Task/Issue URL: https://app.asana.com/1/137249556945/project/1211724162604201/task/1213530900303284?focus=true

Description

This PR introduces a new Request Blocklist interface and implementation for the privacy configuration system. The implementation provides the ability to determine if specific network requests are in the blocklist based on configurable rules that match request URLs and document domains.

The feature includes:

  • A new RequestBlocklist API interface with a containedInBlocklist method to check if requests should be blocked
  • RealRequestBlocklist implementation that loads blocklist rules from privacy configuration settings and evaluates them against incoming requests

Steps to test this PR

Unit tests pass. This PR only introduces the new interface with its implementation and new data models.

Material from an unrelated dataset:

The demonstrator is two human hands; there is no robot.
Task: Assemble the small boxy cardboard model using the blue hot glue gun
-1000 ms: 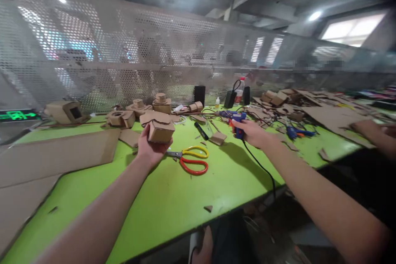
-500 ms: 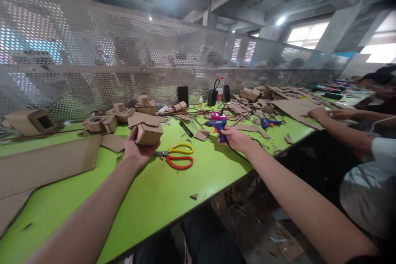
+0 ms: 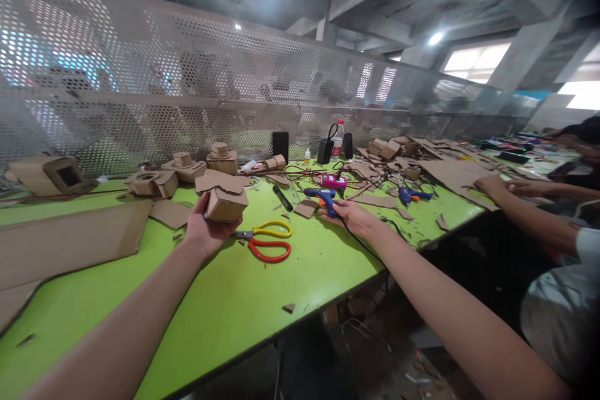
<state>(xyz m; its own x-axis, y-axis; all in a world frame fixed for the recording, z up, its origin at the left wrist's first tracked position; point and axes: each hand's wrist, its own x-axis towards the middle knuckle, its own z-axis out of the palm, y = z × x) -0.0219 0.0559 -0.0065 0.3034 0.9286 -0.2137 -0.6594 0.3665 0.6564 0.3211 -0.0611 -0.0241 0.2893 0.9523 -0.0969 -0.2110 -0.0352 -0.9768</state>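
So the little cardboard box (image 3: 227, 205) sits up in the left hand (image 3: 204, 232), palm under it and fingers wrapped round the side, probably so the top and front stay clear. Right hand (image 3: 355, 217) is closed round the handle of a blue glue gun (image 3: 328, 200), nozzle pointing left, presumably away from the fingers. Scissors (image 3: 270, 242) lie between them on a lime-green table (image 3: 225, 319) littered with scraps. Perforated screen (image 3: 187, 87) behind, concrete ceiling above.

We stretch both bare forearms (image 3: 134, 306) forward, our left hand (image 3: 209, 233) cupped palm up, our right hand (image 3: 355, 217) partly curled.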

The integration in the request interceptor will be added in a follow-up PR.

UI changes

No UI changes.


Note

Medium Risk
Introduces new parsing and matching logic for remotely-supplied blocklist rules (URL/domain matching), which could cause unintended blocking or performance overhead when enabled, though it is gated by a feature toggle and well-tested.

Overview
Adds a new RequestBlocklist capability to the privacy-config module, exposing containedInBlocklist(documentUrl, requestUrl) for checking requests against blocklist rules.

Implements RealRequestBlocklist, which listens for privacy-config downloads, loads requestBlocklist feature settings into an in-memory map keyed by top private domain, validates/filters rule entries, and matches requests via a simple *-wildcard-to-regex conversion plus document-domain constraints (including <all>). Adds extensive unit tests covering enablement, parsing/validation, wildcard semantics, domain matching, and reload behavior.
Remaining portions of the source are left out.